The work was majorly aimed towards adding support for Data Augmentation Techniques in the form of Keras Pre-Processing Layers. The Layers are graph mode compatible as well and hence work with tf datasets which are more efficient. The layers also provide granular control such as deciding which tokens to skip using a list, a tf function or even a native python function. Insertion and Replacement layers also have fine grained control over how to choose the new token using either a list, a tf function or a native python function.

Major portion of my GSoC timeline went towards this work as this included several API redesigns to make it usable for the end users and also needed to be graph mode compatible to be usable with tf datasets

Tokenizers

PR Link Status Description
Fixes for the WordPieceTrainer Merged These tests removed dependency between tests in the docstring and those in the test files for file handling
Created a trainer for SentencePiece Tokenizer Merged Added a trainer which Trains a SentencePiece vocabulary from an input dataset or a list of filenames.
Fixed Bug in Unicode Tokenizer Vocab Size Merged Fixed bug caused by mistake in argument name
Added a vocabulary_size argument to UnicodeCharacterTokenizer Merged Incorporated capping OOV tokens in the UnicodeCharacterTokenizer by setting vocabulary_size
Adding Utility to Detokenize as list of Strings to Tokenizer Base Class Merged Added a utility which decodes tensors into list of strings over bytestring recursively
UnicodeCharacterTokenizer Merged Added a new tokenizer for tokenization into Unicode Characters
Fixing rank 1 outputs for WordPieceTokenizer Merged Fixed issue with Rank 1 outputs in WordPieceTokenizer

Tokenizers are an essential part of any NLP Library. KerasNLP also has its share of tokenizers. I majorly contributed to the building of the UnicodeCharacterTokenizer, some fixes for WordPieceTokenizer and Trainer and creating a utility to train create proto files for SentencePiece Tokenizer.

PR Link Status Description
Adding Eval Script for BERT on SQUAD Dataset In Works Aims to add an Eval Script for BERT on SQUAD Dataset
Migrating from Datasets to TFDS for GLUE Example Merged Removed dependency on Datasets for GLUE and instead migrated to TFDS

This work is mainly towards adding more features to the BERT model present in the repository which makes it easy for the end user to rebuild models by modifying the code.
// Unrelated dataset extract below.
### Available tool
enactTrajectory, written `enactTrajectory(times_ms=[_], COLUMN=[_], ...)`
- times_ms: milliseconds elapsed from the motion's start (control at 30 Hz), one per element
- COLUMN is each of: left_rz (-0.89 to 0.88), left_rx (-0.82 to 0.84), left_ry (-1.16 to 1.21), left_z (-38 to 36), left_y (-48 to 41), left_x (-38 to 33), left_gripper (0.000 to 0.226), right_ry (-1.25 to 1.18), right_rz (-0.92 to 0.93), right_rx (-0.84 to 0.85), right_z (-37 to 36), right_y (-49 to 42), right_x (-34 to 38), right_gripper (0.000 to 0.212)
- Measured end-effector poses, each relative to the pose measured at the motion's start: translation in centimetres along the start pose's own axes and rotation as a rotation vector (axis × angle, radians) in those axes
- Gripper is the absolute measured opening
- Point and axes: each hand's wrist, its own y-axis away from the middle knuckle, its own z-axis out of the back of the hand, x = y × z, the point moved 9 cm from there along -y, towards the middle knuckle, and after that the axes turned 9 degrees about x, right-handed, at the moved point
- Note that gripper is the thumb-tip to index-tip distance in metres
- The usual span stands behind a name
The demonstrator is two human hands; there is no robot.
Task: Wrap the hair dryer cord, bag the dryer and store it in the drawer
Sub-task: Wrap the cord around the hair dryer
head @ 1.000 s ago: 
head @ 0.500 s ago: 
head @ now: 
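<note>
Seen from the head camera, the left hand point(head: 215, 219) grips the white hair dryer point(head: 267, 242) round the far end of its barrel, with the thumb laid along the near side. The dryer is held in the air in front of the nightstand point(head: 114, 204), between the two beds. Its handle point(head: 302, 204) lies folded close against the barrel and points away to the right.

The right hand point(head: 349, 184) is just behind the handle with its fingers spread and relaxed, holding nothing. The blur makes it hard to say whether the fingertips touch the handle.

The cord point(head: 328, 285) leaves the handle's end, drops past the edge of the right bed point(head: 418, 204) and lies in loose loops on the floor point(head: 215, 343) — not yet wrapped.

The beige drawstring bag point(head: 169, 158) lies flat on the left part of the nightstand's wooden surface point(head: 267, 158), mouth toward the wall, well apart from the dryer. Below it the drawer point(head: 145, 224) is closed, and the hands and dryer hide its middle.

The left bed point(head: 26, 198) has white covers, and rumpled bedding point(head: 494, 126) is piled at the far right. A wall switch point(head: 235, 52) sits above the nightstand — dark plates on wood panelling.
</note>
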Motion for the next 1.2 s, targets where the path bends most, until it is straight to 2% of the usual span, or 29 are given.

I worked towards changing dataset dependency and also I’m currently working on adding an Eval Script for SQUAD Dataset.

Guides

PR Link Status Description
Guide on Open Ended Text Generation Guide KerasNLP In Review Added a guide for keras.io which showcases tradeoff between Byte and Unicode Tokenizer

This guide aims to showcase our tokenizers to the end-users and also attract attention towards the library

General Work

PR Link Status Description
Added Debug Info for Line Ending Issues Merged Added some documentation to address issues caused while running linters in wrong file ending mode
Fixed Import Error Merged Fixed error caused by missing init file
Fixed Import for top_p_search util Merged Fixed error caused by missing import in init file for top_p_search
Added Kernel and Bias Initializers Merged Added Kernel and Bias Initializers to Encoder and Decoder classes

These are minor bugs and fixes along with some basic features which I worked towards fixing/adding.